[Data Boundary: Start]
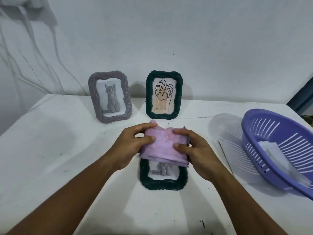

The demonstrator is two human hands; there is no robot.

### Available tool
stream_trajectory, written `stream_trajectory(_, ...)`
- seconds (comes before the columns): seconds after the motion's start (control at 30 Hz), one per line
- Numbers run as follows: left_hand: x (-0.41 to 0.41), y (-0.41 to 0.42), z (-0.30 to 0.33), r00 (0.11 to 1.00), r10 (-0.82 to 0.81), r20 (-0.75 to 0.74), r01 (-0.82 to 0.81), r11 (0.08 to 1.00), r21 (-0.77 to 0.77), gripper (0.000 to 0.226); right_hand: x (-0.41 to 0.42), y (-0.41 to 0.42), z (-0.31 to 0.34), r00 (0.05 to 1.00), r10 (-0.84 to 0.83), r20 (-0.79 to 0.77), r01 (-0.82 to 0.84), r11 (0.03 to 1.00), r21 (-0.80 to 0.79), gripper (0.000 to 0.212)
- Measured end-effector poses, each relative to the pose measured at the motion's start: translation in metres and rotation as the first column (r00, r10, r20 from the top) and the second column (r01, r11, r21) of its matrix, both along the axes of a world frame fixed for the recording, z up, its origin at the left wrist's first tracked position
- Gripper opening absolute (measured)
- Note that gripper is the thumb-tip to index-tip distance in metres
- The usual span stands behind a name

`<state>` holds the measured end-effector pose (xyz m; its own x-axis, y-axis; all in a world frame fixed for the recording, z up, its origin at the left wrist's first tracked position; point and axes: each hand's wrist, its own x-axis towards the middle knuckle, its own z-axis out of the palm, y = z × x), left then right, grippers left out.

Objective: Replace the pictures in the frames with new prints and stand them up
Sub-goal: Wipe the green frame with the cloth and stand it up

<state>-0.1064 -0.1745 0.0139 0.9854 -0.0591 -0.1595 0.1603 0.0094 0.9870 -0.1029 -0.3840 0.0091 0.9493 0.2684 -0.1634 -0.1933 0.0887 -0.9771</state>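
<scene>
Pink-lilac cloth (163,146), folded into several layers, is pinched from both sides: the left hand (131,146) has its thumb on top and its fingers (144,128) curled over the far left edge, while the right hand (194,153) presses its thumb onto the cloth's right part with its fingers (182,132) closed over the far right edge. Directly under the cloth and both hands, a dark green woven frame (163,181) lies flat on the white counter (67,150), face up; only its near half shows, with the lower part of a grey kitten print (163,168) behind the glass. Beyond the left fingers, well apart, a grey-mauve woven frame (110,97) stands upright and slightly tilted back, holding a picture of a sitting grey kitten. Beyond the right fingers a second dark green frame (164,94) stands upright with a line drawing of a leaf on a tan ground. To the right of the right hand, a purple slotted plastic basket (277,148) rests tilted on the counter with white paper sheets (271,150) inside, and another pale sheet (235,155) lies flat between the basket and the right hand.
</scene>
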Motion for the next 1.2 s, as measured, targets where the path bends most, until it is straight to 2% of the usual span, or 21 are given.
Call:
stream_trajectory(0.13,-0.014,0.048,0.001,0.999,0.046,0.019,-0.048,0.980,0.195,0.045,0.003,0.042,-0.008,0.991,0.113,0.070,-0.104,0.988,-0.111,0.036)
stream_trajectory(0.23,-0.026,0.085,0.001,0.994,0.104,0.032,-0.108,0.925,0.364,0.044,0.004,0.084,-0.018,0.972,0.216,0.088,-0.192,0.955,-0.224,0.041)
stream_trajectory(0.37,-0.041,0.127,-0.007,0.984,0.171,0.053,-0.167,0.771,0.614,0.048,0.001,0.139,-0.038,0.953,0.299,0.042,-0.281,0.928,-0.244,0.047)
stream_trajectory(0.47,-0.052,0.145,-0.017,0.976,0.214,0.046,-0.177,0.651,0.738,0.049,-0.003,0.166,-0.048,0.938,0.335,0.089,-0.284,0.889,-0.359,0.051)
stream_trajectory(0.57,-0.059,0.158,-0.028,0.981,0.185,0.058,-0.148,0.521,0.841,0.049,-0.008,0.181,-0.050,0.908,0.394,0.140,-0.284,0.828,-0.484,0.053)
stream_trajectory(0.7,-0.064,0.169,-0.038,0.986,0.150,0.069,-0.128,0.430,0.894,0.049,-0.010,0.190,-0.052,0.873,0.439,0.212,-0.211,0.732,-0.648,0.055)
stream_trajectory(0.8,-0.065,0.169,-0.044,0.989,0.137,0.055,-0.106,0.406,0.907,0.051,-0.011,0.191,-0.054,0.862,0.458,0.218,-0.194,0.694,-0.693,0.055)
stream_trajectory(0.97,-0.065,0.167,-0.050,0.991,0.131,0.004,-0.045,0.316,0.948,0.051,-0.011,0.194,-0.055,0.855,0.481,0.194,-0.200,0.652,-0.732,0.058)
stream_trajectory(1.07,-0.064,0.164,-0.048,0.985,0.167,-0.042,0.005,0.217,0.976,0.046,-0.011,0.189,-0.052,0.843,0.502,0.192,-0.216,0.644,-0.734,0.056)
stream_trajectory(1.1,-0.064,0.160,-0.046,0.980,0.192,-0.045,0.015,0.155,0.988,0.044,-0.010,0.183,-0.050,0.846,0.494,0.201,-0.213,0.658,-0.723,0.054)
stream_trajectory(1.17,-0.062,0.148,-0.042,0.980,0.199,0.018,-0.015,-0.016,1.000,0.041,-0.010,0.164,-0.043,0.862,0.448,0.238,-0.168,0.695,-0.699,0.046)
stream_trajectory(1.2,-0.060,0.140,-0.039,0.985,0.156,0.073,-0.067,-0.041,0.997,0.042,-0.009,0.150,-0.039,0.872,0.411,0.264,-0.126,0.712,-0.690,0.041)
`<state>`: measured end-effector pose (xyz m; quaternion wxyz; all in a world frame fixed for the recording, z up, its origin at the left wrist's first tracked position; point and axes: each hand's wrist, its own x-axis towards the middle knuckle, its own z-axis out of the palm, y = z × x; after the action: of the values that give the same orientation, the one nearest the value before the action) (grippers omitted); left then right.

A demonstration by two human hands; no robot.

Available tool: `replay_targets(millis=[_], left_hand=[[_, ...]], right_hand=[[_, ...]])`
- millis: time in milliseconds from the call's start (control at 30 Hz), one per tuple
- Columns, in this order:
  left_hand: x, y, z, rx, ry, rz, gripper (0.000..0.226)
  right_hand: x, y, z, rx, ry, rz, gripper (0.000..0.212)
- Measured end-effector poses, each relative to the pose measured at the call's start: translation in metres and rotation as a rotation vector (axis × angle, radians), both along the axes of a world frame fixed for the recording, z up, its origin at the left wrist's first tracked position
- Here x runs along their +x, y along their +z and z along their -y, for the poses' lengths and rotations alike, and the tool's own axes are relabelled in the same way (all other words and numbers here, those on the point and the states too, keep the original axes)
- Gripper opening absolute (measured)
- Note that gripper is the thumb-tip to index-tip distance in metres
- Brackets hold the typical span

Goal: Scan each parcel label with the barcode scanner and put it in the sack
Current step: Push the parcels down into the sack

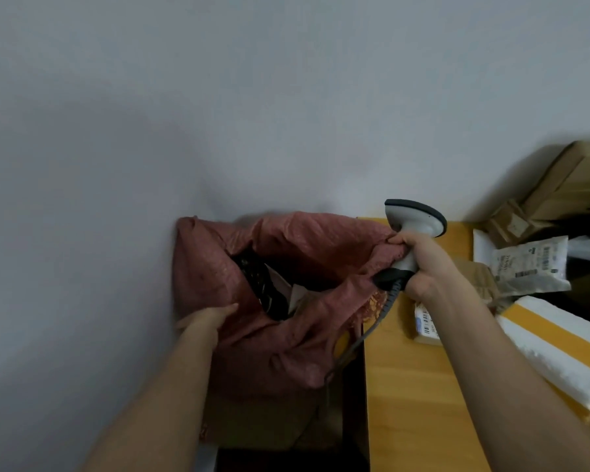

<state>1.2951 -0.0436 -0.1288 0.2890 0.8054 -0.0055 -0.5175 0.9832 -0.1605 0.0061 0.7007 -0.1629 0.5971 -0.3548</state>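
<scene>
Hands apart: left hand (215,316) grips sack rim, right hand (419,264) clamps barcode scanner (414,226) plus opposite rim | red sack (307,335) held open beside table (413,386), parcels inside | white foam parcel (559,349) and grey labelled parcel (532,264) on table

The sack (286,301) stands by the wall (184,114), left of the table (409,386). Parcels (532,264) lie on the table's right side. More parcels sit inside the sack.
</scene>
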Motion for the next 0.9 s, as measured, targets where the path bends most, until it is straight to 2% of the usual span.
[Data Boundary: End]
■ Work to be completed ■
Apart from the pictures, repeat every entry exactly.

■ Result for this task ■
The demonstrator is two human hands; there is no robot.

### Available tool
stream_trajectory, written `stream_trajectory(_, ...)`
- seconds (comes before the columns): seconds after the motion's start (control at 30 Hz), one per line
- Numbers run as follows: left_hand: x (-0.41 to 0.41), y (-0.41 to 0.42), z (-0.30 to 0.33), r00 (0.11 to 1.00), r10 (-0.82 to 0.81), r20 (-0.75 to 0.74), r01 (-0.82 to 0.81), r11 (0.08 to 1.00), r21 (-0.77 to 0.77), gripper (0.000 to 0.226); right_hand: x (-0.41 to 0.42), y (-0.41 to 0.42), z (-0.31 to 0.34), r00 (0.05 to 1.00), r10 (-0.84 to 0.83), r20 (-0.79 to 0.77), r01 (-0.82 to 0.84), r11 (0.03 to 1.00), r21 (-0.80 to 0.79), gripper (0.000 to 0.212)
- Measured end-effector poses, each relative to the pose measured at the motion's start: translation in metres and rotation as the first column (r00, r10, r20 from the top) and the second column (r01, r11, r21) of its matrix, both along the axes of a world frame fixed for the recording, z up, its origin at the left wrist's first tracked position
- Gripper opening absolute (measured)
- Note that gripper is the thumb-tip to index-tip distance in metres
- The usual span stands behind a name

`<state>` holds the measured end-effector pose (xyz m; its own x-axis, y-axis; all in a world frame fixed for the recording, z up, its origin at the left wrist's first tracked position; point and axes: each hand's wrist, its own x-axis towards the middle knuckle, its own z-axis out of the palm, y = z × x), left then right, grippers left out.

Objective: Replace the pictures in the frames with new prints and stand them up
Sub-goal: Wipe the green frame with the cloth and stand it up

<state>-0.1064 -0.1745 0.0139 0.9854 -0.0591 -0.1595 0.1603 0.0094 0.9870 -0.1029 -0.3840 0.0091 0.9493 0.2684 -0.1634 -0.1933 0.0887 -0.9771</state>
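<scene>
Pink-lilac cloth (163,146), folded into several layers, is pinched from both sides: the left hand (131,146) has its thumb on top and its fingers (144,128) curled over the far left edge, while the right hand (194,153) presses its thumb onto the cloth's right part with its fingers (182,132) closed over the far right edge. Directly under the cloth and both hands, a dark green woven frame (163,181) lies flat on the white counter (67,150), face up; only its near half shows, with the lower part of a grey kitten print (163,168) behind the glass. Beyond the left fingers, well apart, a grey-mauve woven frame (110,97) stands upright and slightly tilted back, holding a picture of a sitting grey kitten. Beyond the right fingers a second dark green frame (164,94) stands upright with a line drawing of a leaf on a tan ground. To the right of the right hand, a purple slotted plastic basket (277,148) rests tilted on the counter with white paper sheets (271,150) inside, and another pale sheet (235,155) lies flat between the basket and the right hand.
</scene>
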Motion for the next 1.2 s, as measured, targets where the path bends most, until it is straight to 2% of the usual span, or 21 are given.
Call:
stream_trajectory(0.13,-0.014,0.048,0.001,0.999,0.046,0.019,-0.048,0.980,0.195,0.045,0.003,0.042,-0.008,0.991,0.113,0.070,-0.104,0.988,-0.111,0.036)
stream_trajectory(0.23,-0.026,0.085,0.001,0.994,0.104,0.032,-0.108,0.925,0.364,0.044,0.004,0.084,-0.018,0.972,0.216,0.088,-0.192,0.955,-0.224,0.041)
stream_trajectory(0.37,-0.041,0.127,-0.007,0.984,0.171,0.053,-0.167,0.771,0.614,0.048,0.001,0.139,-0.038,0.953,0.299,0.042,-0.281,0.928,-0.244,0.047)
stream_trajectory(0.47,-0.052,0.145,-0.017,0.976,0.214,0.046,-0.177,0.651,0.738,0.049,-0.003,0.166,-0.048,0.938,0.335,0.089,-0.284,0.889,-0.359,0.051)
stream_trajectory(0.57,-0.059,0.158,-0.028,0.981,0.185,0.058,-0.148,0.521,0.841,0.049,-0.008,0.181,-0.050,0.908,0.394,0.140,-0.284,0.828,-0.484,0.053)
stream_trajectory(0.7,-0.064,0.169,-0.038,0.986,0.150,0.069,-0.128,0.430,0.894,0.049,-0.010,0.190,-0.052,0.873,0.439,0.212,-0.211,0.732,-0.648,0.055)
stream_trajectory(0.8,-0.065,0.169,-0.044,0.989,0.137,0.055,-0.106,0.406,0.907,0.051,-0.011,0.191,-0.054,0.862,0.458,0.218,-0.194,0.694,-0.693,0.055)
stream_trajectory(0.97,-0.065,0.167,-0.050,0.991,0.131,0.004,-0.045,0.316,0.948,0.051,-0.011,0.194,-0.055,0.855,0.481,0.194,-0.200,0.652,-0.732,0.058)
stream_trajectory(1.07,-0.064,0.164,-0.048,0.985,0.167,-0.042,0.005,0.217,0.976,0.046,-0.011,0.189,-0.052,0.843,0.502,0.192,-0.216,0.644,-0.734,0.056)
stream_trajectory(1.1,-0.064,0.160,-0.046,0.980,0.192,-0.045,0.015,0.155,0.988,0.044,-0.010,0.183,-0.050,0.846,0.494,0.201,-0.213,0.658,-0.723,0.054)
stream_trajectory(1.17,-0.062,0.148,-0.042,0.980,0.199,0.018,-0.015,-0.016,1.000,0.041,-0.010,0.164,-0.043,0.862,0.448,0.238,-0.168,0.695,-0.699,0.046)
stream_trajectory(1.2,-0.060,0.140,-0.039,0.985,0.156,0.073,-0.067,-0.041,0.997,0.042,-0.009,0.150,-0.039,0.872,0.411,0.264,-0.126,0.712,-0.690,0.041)
`<state>`: measured end-effector pose (xyz m; quaternion wxyz; all in a world frame fixed for the recording, z up, its origin at the left wrist's first tracked position; point and axes: each hand's wrist, its own x-axis towards the middle knuckle, its own z-axis out of the palm, y = z × x; after the action: of the values that give the same orientation, the one nearest the value before the action) (grippers omitted); left then right.

A demonstration by two human hands; no robot.

Available tool: `replay_targets(millis=[_], left_hand=[[_, ...]], right_hand=[[_, ...]])`
- millis: time in milliseconds from the call's start (control at 30 Hz), one per tuple
- Columns, in this order:
  left_hand: x, y, z, rx, ry, rz, gripper (0.000..0.226)
  right_hand: x, y, z, rx, ry, rz, gripper (0.000..0.212)
- Measured end-effector poses, each relative to the pose measured at the call's start: translation in metres and rotation as a rotation vector (axis × angle, radians), both along the axes of a world frame fixed for the recording, z up, its origin at the left wrist's first tracked position
- Here x runs along their +x, y along their +z and z along their -y, for the poses' lengths and rotations alike, and the tool's own axes are relabelled in the same way (all other words and numbers here, those on the point and the states too, keep the original axes)
- Gripper opening absolute (measured)
- Note that gripper is the thumb-tip to index-tip distance in metres
- Brackets hold the typical span

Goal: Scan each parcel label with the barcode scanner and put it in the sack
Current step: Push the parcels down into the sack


<state>1.2951 -0.0436 -0.1288 0.2890 0.8054 -0.0055 -0.5175 0.9832 -0.1605 0.0061 0.7007 -0.1629 0.5971 -0.3548</state>
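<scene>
Hands apart: left hand (215,316) grips sack rim, right hand (419,264) clamps barcode scanner (414,226) plus opposite rim | red sack (307,335) held open beside table (413,386), parcels inside | white foam parcel (559,349) and grey labelled parcel (532,264) on table

The sack (286,301) stands by the wall (184,114), left of the table (409,386). Parcels (532,264) lie on the table's right side. More parcels sit inside the sack.
</scene>
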Motion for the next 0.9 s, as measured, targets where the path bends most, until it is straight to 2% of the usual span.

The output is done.